The human hormonal background is subject to cyclical changes (for example, ovulation cycles in women), and random, unpredictable fluctuations associated with the life of an individual (for example, the release of adrenaline and noradrenaline in stressful situations). The development of autoimmune reactions to changes in one's own hormonal background is possible in any person, but the diagnosis of the occurrence of urticaria after stressful conditions is complicated by the irregularity of the occurrence of stressful conditions themselves, so hormonal allergies are most easily tracked using the example of a woman's ovulatory cycle.
How does hormonal allergy manifest itself?
In some women suffering from urticaria of unknown etiology, due to stable and predictable changes in the hormonal background, the syndrome of APD - autoimmune progesterone dermatitis was identified and described. After ovulation, a corpus luteum begins to form in the ovary at the site of the release of the egg (luteal phase of the cycle), which is associated with an increase in the level of progesterone in the blood. It was during this period that some women complained of deterioration of the skin condition, hyperemia (redness), itching and rash, in isolated cases, damage (ulceration) of the mucous membranes were recorded. There were no cases of APD during pregnancy. Estrogen hormonal allergy also occurs. This type of allergy causes dermatitis during pregnancy, is part of the "premenstrual syndrome" complex.

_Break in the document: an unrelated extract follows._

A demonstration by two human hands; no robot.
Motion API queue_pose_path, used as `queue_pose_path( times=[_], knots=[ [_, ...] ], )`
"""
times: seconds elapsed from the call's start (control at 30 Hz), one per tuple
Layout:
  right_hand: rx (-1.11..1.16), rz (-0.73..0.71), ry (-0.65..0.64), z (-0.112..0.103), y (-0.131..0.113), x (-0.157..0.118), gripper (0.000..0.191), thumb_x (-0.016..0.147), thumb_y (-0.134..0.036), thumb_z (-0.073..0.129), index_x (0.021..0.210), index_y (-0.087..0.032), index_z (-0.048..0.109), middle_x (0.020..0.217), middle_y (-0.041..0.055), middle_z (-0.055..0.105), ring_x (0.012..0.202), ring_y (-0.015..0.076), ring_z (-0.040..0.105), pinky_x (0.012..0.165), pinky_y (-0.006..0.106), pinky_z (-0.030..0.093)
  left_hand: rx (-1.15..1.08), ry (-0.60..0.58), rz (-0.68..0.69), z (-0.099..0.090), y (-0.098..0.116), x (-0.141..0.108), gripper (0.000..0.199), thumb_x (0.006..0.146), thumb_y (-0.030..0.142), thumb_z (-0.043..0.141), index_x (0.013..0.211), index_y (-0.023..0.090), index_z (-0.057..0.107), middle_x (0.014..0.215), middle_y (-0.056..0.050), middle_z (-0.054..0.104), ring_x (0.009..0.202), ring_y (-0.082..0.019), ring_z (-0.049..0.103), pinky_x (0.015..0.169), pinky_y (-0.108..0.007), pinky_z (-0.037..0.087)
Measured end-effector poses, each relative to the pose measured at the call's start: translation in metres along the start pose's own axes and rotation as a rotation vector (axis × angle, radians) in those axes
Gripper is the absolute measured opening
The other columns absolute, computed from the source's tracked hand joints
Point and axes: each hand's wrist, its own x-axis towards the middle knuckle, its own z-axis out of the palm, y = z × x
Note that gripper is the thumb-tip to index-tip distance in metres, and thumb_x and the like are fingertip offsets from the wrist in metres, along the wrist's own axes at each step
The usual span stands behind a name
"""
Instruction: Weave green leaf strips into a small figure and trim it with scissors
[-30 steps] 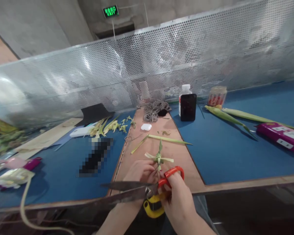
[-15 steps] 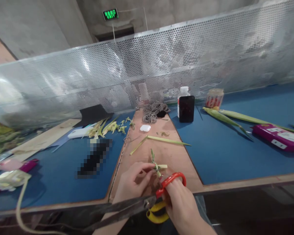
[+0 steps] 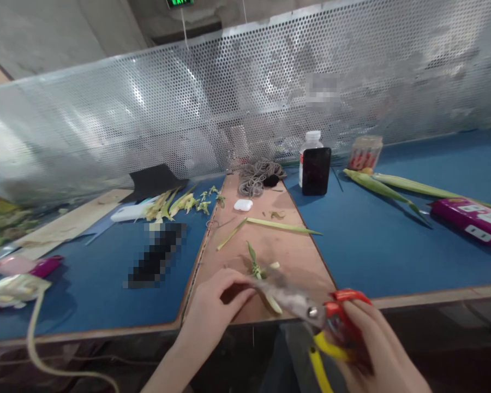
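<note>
My left hand (image 3: 219, 303) is closed in a pinch at the near part of the wooden strip, its fingertips at a small knotted piece of green leaf (image 3: 256, 268). A pointed green tip rises from that piece, and pale cut leaf ends stick out to the right and toward me. In my right hand (image 3: 370, 338) are scissors (image 3: 297, 303) with one red and one yellow handle. Their blades, blurred by motion, point left and reach across the leaf piece near my left fingertips. Whether the blades touch the leaf, I cannot tell.
Leaf strips (image 3: 282, 225), a white earphone case (image 3: 243, 204) and grey cord (image 3: 256, 177) lie beyond my hands. A phone (image 3: 316, 172) leans on a white bottle (image 3: 312, 140). Long leaves (image 3: 382, 188) and a purple packet (image 3: 470, 220) are right; leaf scraps (image 3: 184, 204) are left.
My right hand has moved right, away from the leaf piece, and the scissors have swung round so the blades now point at it. My left hand still pinches near it.
</note>
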Motion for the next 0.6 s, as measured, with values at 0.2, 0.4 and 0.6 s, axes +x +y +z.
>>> queue_pose_path(
  times=[0.2, 0.4, 0.6],
  knots=[
    [0.426, 0.433, -0.250, -0.017, 0.009, -0.003, 0.039, 0.072, -0.028, 0.064, 0.106, -0.019, 0.048, 0.094, 0.0105, 0.067, 0.077, 0.0232, 0.066, 0.060, 0.024, 0.057, 0.136, 0.001, -0.095, 0.000, 0.011, -0.003, 0.017, 0.072, 0.035, 0.061, 0.080, 0.020, 0.061, 0.074, -0.003, 0.063, 0.066, -0.017, 0.058, 0.058, -0.030, 0.049],
    [0.639, 0.530, -0.174, -0.009, -0.022, 0.027, 0.026, 0.074, -0.032, 0.062, 0.096, -0.022, 0.052, 0.052, -0.0020, 0.061, 0.043, 0.0150, 0.059, 0.037, 0.018, 0.049, 0.327, 0.024, 0.068, 0.003, 0.013, -0.003, 0.020, 0.073, 0.038, 0.060, 0.080, 0.020, 0.063, 0.072, -0.003, 0.063, 0.070, -0.018, 0.053, 0.064, -0.033, 0.044],
    [0.640, 0.555, -0.239, -0.006, -0.037, 0.040, 0.015, 0.077, -0.036, 0.057, 0.085, -0.023, 0.054, 0.037, -0.0076, 0.044, 0.025, 0.0077, 0.041, 0.022, 0.015, 0.026, 0.330, -0.005, 0.007, 0.008, 0.021, 0.001, 0.022, 0.079, 0.038, 0.052, 0.074, 0.021, 0.065, 0.073, -0.001, 0.066, 0.073, -0.018, 0.053, 0.068, -0.034, 0.040]
  ],
)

How is hormonal allergy recognized?
To clarify the diagnosis of "hormonal allergy", it is customary to conduct allergy tests with the corresponding hormonal drugs. Treatment of this type of allergy is usually carried out using the sensitization method; in extremely rare cases, with persistent symptoms, treatment with hormonal drugs is carried out. The development of the mechanism of hormonal allergy can be provoked by various changes in the hormonal background, for example, pregnancy, treatment with hormonal drugs, a stressful state.
Classic cases of hormonal allergy manifestations are also the aggravation of asthma symptoms after psycho-emotional stress. It is possible to clarify the layering of symptoms of different types of allergies with the aggravation of asthma symptoms by testing the level of the corresponding immunoglobulins.
Today, it can be stated that hormonal allergy is quite widespread, and modern medicine takes into account its symptoms when treating complex diseases. However, this area of allergology is still in the stage of dynamic development and will soon present us with many more discoveries.